▶ **What is required**
Exact reproduction of the following data is required.

▶ **Raw data**

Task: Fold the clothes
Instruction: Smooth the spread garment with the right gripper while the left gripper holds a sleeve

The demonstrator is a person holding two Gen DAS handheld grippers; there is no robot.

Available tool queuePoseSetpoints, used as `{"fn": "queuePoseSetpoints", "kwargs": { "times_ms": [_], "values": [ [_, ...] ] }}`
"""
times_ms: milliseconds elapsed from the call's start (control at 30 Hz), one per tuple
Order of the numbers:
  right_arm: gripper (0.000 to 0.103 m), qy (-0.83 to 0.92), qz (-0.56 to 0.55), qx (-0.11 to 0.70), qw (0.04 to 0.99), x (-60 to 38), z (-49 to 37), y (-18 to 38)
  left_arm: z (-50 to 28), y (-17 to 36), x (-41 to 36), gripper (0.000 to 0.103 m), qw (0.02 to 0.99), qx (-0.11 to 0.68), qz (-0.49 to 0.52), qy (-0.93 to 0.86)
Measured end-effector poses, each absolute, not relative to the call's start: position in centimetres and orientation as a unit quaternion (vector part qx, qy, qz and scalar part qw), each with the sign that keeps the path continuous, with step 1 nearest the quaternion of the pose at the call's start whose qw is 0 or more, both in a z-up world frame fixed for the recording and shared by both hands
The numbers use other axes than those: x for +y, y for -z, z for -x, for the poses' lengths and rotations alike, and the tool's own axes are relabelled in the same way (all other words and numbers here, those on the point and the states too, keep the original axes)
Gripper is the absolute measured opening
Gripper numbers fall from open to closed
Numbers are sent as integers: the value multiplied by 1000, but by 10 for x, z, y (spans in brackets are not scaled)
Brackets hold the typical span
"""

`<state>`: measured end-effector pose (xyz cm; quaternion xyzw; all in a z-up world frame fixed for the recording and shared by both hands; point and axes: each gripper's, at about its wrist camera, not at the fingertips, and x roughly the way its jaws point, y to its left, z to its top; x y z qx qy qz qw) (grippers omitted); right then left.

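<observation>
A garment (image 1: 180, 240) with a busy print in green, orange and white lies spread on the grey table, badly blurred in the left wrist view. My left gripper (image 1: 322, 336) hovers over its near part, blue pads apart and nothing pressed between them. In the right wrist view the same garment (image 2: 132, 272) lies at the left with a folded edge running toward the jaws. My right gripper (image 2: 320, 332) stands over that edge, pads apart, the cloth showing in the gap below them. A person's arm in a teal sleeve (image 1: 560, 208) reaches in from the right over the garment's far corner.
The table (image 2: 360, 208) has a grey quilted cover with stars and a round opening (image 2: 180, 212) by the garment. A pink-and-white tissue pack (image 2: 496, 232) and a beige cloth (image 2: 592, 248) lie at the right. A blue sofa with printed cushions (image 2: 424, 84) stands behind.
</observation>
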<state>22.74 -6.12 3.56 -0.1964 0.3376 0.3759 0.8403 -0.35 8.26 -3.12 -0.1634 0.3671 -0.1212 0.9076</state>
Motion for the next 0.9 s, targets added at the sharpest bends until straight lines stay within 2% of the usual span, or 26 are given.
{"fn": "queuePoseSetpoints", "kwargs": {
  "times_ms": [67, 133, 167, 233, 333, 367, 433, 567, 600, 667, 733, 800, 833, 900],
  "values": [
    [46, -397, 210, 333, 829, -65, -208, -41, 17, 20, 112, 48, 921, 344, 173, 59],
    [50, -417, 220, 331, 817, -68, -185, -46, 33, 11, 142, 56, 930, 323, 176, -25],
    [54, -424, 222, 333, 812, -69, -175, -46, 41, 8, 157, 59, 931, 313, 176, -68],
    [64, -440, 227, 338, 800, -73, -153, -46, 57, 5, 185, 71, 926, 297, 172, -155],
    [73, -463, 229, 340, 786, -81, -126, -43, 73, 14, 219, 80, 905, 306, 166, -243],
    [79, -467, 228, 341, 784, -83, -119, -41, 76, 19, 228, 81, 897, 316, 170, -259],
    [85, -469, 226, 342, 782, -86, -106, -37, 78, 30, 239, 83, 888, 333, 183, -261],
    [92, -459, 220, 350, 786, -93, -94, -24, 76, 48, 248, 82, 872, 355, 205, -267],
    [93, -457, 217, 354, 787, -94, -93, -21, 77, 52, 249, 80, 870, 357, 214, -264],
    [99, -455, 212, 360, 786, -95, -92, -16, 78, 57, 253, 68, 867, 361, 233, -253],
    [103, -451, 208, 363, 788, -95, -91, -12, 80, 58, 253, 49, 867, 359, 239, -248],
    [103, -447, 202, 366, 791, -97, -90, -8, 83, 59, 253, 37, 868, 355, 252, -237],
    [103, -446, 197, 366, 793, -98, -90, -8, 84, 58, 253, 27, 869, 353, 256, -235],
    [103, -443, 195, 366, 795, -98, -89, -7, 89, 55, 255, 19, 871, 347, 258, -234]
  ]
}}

▶ **Response to the exercise**
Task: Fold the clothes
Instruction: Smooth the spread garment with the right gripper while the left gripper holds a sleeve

The demonstrator is a person holding two Gen DAS handheld grippers; there is no robot.

Available tool queuePoseSetpoints, used as `{"fn": "queuePoseSetpoints", "kwargs": { "times_ms": [_], "values": [ [_, ...] ] }}`
"""
times_ms: milliseconds elapsed from the call's start (control at 30 Hz), one per tuple
Order of the numbers:
  right_arm: gripper (0.000 to 0.103 m), qy (-0.83 to 0.92), qz (-0.56 to 0.55), qx (-0.11 to 0.70), qw (0.04 to 0.99), x (-60 to 38), z (-49 to 37), y (-18 to 38)
  left_arm: z (-50 to 28), y (-17 to 36), x (-41 to 36), gripper (0.000 to 0.103 m), qw (0.02 to 0.99), qx (-0.11 to 0.68), qz (-0.49 to 0.52), qy (-0.93 to 0.86)
Measured end-effector poses, each absolute, not relative to the call's start: position in centimetres and orientation as a unit quaternion (vector part qx, qy, qz and scalar part qw), each with the sign that keeps the path continuous, with step 1 nearest the quaternion of the pose at the call's start whose qw is 0 or more, both in a z-up world frame fixed for the recording and shared by both hands
The numbers use other axes than those: x for +y, y for -z, z for -x, for the poses' lengths and rotations alike, and the tool's own axes are relabelled in the same way (all other words and numbers here, those on the point and the states too, keep the original axes)
Gripper is the absolute measured opening
Gripper numbers fall from open to closed
Numbers are sent as integers: the value multiplied by 1000, but by 10 for x, z, y (spans in brackets are not scaled)
Brackets hold the typical span
"""

`<state>`: measured end-effector pose (xyz cm; quaternion xyzw; all in a z-up world frame fixed for the recording and shared by both hands; point and axes: each gripper's, at about its wrist camera, not at the fingertips, and x roughly the way its jaws point, y to its left, z to its top; x y z qx qy qz qw) (grippers omitted); right then left.

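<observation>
A garment (image 1: 180, 240) with a busy print in green, orange and white lies spread on the grey table, badly blurred in the left wrist view. My left gripper (image 1: 322, 336) hovers over its near part, blue pads apart and nothing pressed between them. In the right wrist view the same garment (image 2: 132, 272) lies at the left with a folded edge running toward the jaws. My right gripper (image 2: 320, 332) stands over that edge, pads apart, the cloth showing in the gap below them. A person's arm in a teal sleeve (image 1: 560, 208) reaches in from the right over the garment's far corner.
The table (image 2: 360, 208) has a grey quilted cover with stars and a round opening (image 2: 180, 212) by the garment. A pink-and-white tissue pack (image 2: 496, 232) and a beige cloth (image 2: 592, 248) lie at the right. A blue sofa with printed cushions (image 2: 424, 84) stands behind.
</observation>
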<state>22.74 -6.12 3.56 -0.1964 0.3376 0.3759 0.8403 -0.35 8.26 -3.12 -0.1634 0.3671 -0.1212 0.9076</state>
Motion for the next 0.9 s, targets added at the sharpest bends until straight lines stay within 2% of the usual span, or 26 are given.
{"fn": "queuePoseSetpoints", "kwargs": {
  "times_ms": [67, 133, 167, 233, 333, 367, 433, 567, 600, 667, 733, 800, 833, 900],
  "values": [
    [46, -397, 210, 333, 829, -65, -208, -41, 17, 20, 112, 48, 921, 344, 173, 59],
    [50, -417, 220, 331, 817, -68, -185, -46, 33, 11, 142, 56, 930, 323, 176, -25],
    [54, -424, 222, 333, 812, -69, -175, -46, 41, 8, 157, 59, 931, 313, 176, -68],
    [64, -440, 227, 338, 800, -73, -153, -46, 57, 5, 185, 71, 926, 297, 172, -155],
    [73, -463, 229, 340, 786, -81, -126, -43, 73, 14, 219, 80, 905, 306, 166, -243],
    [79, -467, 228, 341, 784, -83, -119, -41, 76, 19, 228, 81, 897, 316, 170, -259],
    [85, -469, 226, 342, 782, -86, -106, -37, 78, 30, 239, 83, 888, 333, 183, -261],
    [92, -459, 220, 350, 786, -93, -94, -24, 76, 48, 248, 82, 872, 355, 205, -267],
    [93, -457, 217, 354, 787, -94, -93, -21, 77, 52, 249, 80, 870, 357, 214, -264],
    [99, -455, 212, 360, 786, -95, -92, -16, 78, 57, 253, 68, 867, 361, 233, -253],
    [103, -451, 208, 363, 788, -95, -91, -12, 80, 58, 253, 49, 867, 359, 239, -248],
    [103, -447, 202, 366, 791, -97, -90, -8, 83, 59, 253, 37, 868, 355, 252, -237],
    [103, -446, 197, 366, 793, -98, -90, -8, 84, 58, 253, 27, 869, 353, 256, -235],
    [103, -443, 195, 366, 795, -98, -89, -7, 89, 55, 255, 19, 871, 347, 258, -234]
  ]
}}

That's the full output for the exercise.